:: What you will do ::
The required answer is each line in the entries below where "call" occurs.

:: Provided data ::
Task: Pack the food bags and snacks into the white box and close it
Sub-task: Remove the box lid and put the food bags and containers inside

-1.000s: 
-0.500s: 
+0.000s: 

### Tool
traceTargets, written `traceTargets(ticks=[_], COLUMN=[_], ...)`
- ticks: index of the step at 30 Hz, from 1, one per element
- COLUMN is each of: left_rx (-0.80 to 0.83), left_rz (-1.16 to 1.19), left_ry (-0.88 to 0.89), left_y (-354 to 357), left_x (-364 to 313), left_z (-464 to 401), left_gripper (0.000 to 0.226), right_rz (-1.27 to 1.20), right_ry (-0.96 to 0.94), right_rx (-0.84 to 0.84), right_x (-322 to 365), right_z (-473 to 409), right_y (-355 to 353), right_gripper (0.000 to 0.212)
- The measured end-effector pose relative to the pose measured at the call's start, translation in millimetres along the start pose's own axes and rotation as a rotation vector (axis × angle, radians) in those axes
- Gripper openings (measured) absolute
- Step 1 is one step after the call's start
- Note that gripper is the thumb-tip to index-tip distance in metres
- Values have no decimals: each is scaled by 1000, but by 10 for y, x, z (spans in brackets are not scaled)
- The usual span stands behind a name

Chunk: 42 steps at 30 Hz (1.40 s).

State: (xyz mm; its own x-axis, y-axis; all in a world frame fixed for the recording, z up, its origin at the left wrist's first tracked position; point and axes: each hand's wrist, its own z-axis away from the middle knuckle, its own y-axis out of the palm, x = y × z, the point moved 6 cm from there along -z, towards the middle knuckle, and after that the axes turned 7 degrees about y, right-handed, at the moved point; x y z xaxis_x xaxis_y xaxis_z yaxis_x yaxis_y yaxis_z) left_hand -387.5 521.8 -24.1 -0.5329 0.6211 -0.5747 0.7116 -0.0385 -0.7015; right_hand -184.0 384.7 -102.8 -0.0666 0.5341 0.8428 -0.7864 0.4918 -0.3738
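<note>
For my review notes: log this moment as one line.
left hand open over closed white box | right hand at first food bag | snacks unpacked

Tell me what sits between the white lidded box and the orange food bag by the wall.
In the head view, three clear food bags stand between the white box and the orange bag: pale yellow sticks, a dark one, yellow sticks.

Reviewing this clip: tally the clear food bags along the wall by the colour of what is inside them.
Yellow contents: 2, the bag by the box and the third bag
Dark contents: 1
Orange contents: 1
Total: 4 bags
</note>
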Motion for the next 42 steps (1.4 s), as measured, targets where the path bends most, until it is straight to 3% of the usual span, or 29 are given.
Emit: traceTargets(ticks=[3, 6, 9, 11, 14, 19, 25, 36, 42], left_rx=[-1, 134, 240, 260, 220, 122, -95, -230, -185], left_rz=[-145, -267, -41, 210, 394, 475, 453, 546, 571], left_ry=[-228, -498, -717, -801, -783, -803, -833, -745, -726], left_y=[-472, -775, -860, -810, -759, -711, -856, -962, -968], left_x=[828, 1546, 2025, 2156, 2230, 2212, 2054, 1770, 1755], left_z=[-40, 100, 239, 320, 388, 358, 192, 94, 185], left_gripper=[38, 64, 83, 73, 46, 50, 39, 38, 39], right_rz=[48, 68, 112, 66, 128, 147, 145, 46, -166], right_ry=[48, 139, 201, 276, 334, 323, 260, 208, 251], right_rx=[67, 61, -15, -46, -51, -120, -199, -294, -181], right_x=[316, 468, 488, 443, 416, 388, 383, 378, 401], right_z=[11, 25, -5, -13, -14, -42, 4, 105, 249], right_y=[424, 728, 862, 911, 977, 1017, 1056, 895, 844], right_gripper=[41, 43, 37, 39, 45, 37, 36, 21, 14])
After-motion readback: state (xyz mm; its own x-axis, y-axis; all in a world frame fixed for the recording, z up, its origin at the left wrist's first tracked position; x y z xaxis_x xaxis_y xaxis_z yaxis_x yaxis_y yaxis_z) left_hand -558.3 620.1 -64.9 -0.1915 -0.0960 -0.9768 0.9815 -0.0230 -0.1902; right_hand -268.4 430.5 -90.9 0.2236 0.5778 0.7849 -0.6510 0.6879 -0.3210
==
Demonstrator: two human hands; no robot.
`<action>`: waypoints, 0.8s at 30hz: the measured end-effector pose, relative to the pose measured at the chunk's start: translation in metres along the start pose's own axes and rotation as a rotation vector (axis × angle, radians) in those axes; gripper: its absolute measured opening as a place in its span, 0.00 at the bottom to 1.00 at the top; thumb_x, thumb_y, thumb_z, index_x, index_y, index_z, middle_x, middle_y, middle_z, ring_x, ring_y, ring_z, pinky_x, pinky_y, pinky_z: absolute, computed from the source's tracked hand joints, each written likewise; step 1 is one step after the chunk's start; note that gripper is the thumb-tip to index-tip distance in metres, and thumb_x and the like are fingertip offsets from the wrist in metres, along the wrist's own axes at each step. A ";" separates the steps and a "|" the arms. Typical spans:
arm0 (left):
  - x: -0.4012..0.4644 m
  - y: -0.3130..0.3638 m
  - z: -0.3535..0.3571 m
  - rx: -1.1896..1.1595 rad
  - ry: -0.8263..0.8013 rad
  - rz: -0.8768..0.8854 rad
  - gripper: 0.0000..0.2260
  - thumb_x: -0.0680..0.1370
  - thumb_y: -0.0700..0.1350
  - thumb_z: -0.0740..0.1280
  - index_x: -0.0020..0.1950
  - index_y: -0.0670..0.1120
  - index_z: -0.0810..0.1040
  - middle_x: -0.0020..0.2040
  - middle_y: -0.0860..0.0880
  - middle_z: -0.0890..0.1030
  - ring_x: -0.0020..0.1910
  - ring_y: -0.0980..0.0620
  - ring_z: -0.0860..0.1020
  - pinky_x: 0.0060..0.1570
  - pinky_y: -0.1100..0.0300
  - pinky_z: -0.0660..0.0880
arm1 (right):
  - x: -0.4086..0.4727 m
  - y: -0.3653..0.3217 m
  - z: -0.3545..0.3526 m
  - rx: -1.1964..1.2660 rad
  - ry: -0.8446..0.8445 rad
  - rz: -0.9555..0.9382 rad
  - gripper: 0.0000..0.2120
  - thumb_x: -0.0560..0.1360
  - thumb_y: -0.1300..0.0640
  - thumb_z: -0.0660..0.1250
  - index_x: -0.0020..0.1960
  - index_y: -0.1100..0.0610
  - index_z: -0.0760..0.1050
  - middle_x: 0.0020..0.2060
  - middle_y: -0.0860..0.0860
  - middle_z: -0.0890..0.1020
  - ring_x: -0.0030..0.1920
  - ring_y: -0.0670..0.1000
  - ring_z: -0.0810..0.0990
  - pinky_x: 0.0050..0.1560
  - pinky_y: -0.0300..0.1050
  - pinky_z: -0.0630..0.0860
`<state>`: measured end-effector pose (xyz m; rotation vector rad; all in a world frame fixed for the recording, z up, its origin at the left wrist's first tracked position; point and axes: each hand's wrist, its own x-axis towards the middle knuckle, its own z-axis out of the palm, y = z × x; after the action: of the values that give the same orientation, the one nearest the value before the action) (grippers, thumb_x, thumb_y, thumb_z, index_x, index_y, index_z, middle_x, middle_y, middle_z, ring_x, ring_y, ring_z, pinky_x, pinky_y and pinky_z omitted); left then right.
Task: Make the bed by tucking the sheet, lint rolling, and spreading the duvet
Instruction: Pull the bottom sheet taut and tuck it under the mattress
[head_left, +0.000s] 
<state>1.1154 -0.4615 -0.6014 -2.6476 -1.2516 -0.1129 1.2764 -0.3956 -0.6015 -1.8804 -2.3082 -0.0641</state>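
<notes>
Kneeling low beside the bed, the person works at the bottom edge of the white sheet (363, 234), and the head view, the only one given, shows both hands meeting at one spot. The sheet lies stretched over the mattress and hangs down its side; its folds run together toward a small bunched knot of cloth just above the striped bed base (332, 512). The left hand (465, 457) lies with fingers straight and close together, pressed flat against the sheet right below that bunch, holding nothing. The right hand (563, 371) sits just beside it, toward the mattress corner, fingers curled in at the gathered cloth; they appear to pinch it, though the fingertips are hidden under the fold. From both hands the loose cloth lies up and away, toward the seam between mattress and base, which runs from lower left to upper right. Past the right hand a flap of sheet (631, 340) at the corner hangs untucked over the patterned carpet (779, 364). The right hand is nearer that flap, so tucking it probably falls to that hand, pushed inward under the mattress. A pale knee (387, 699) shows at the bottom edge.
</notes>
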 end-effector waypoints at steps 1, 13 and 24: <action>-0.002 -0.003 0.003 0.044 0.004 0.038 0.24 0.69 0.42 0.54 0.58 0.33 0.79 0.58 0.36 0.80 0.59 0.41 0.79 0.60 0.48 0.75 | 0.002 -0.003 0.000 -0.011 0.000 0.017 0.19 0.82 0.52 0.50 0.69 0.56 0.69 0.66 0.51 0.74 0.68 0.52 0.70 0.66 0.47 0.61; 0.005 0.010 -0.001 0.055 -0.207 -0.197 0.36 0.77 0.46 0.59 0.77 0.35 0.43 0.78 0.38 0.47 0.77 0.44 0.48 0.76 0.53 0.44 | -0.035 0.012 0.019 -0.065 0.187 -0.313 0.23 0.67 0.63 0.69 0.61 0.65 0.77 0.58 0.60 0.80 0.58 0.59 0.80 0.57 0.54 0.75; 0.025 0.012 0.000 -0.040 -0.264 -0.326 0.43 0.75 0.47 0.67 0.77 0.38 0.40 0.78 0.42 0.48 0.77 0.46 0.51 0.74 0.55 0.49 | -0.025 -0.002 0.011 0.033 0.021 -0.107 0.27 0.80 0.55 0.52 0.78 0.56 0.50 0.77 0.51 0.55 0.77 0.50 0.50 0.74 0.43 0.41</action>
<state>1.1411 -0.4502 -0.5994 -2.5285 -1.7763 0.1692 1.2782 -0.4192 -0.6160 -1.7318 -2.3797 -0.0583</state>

:: Reply ::
- The measured end-effector pose relative to the pose measured at the call's start, translation in millimetres along the start pose's own axes and rotation as a rotation vector (axis × angle, radians) in those axes
- Step 1 is one step after the call's start

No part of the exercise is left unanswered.